The episode became a clear example of how Mr. Draghi is building relationships with the potential to yield big profits not only for himself and for Italy, but for all of Europe.

On March 25, when the Commission became suspicious of more than 29 million doses of AstraZeneca in a warehouse outside Rome, Ms von der Leyen called on Mr Draghi for help, officials told the current calls. He obliged, and the police were quickly dispatched.

In the meantime, MM. Draghi and Macron, joined by Spain and others, continued to support a tougher Commission line on vaccine exports. The Netherlands were against it and Germany, with a vibrant pharmaceutical market, was uncomfortable.

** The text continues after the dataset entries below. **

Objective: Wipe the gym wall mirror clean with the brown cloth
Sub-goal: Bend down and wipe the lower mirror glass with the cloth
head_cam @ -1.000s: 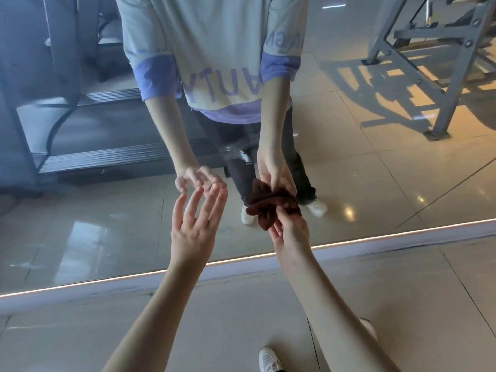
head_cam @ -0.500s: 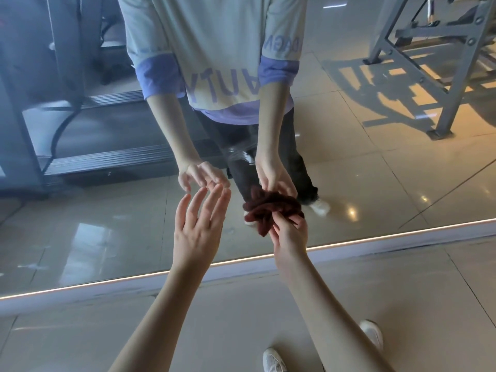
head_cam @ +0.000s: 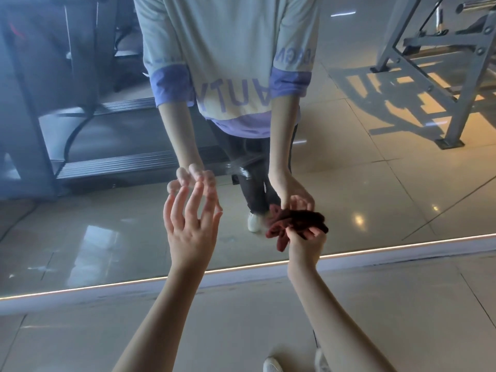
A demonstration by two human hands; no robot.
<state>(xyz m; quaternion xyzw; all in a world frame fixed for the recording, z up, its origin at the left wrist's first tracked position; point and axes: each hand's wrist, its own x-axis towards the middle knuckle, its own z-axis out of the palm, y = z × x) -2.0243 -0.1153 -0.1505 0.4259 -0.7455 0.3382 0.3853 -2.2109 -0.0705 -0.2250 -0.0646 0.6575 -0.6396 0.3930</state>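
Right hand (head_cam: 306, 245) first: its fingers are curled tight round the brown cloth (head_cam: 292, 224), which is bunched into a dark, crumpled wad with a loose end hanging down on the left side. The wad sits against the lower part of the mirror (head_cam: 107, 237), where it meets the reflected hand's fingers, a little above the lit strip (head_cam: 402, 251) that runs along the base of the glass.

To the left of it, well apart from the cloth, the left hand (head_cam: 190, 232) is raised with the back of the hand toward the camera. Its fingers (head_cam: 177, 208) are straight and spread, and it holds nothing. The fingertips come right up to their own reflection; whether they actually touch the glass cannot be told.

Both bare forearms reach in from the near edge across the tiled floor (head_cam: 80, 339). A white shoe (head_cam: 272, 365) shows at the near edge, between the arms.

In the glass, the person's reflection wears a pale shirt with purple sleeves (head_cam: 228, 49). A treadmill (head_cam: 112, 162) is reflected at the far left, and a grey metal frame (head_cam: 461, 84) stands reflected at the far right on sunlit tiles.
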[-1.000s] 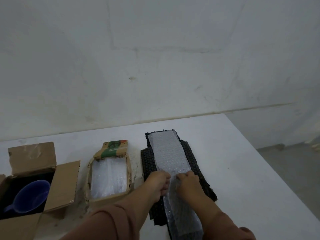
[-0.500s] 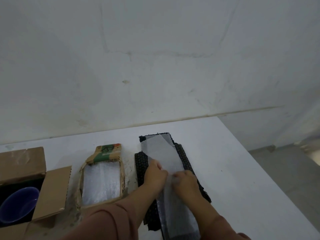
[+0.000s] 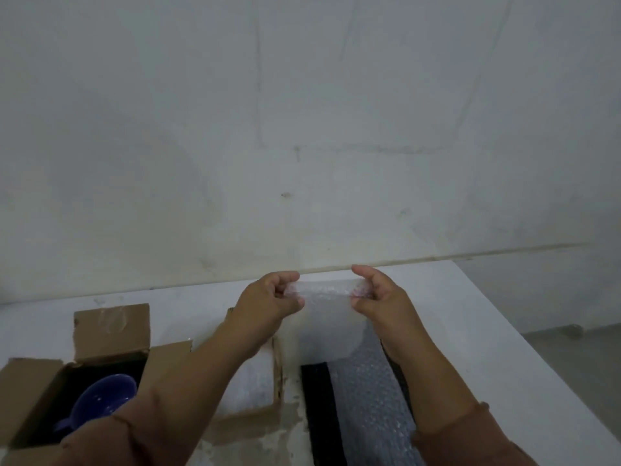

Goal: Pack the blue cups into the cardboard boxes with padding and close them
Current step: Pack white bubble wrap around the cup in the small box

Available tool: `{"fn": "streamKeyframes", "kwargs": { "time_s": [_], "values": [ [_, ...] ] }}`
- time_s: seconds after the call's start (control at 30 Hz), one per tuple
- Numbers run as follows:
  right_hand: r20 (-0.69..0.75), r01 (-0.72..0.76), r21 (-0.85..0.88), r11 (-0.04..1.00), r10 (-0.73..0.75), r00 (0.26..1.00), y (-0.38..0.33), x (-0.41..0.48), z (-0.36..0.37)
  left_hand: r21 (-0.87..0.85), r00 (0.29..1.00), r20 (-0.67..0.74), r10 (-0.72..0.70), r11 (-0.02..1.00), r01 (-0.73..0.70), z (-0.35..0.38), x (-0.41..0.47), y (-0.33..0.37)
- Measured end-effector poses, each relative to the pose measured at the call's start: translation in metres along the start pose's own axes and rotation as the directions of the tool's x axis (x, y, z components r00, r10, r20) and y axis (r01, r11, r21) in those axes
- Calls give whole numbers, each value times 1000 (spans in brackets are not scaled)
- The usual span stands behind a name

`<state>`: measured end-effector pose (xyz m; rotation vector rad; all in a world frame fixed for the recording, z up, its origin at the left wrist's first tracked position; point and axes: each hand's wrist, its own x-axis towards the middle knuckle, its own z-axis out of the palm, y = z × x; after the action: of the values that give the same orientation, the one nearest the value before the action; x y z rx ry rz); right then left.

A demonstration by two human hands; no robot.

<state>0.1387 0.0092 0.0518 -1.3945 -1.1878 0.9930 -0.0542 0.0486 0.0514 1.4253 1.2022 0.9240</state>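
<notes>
A clear bubble wrap sheet (image 3: 327, 314) is lifted above the table, stretched between both hands. My left hand (image 3: 272, 302) pinches its upper left corner and my right hand (image 3: 376, 297) pinches its upper right corner. More bubble wrap (image 3: 369, 391) lies below on black padding (image 3: 317, 405). A blue cup (image 3: 104, 401) rests inside the open cardboard box (image 3: 111, 327) at the left. A smaller cardboard box (image 3: 277, 375) lined with bubble wrap sits under my left forearm, partly hidden.
The white table (image 3: 470, 331) runs to a right edge, with grey floor beyond it. A plain white wall rises just behind the table.
Both hands have peeled a bubble wrap sheet off the pile and raised it up and away from me, moving apart to hold it by its top corners.
</notes>
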Motion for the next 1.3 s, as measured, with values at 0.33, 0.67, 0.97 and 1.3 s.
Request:
{"fn": "streamKeyframes", "kwargs": {
  "time_s": [0.33, 0.67, 0.97, 1.3],
  "values": [
    [-7, 243, -38, 969, -244, 970, -90, -3, 42, -201, 970, 224, 93, 978, -47, -62, -17, 27],
    [356, -45, -56, 997, 62, 932, -60, 4, 60, -389, 986, 155, -64, 913, 121, -75, -24, 11],
    [215, 72, 36, 997, -79, 973, -33, 2, 69, -678, 914, 269, -304, 614, 404, -98, -27, -27],
    [515, -135, -169, 976, 204, 832, -29, 1, 69, -109, 885, 256, -389, 898, 426, -102, -26, -33]
  ]
}}
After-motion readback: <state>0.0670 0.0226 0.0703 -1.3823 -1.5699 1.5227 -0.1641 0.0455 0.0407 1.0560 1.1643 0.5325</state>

When European leaders reconvened in a video conference on March 25, Ms von der Leyen seemed more confident in the political and pragmatic benefits of stopping exports of Covid vaccines made in the European Union. She presented slides again, this time allowing a broader six-week cut in the bloc’s exports, and Mr. Draghi returned to a supporting role.

“Let me thank you for all the work that has been done,” he said.

At the end of the meeting, Mr. Draghi, however modestly, gave Italy – and by extension himself – credit for the measures allowing the export bans. “That’s more or less the discussion that took place,” he told reporters, “because that was the question we originally raised.”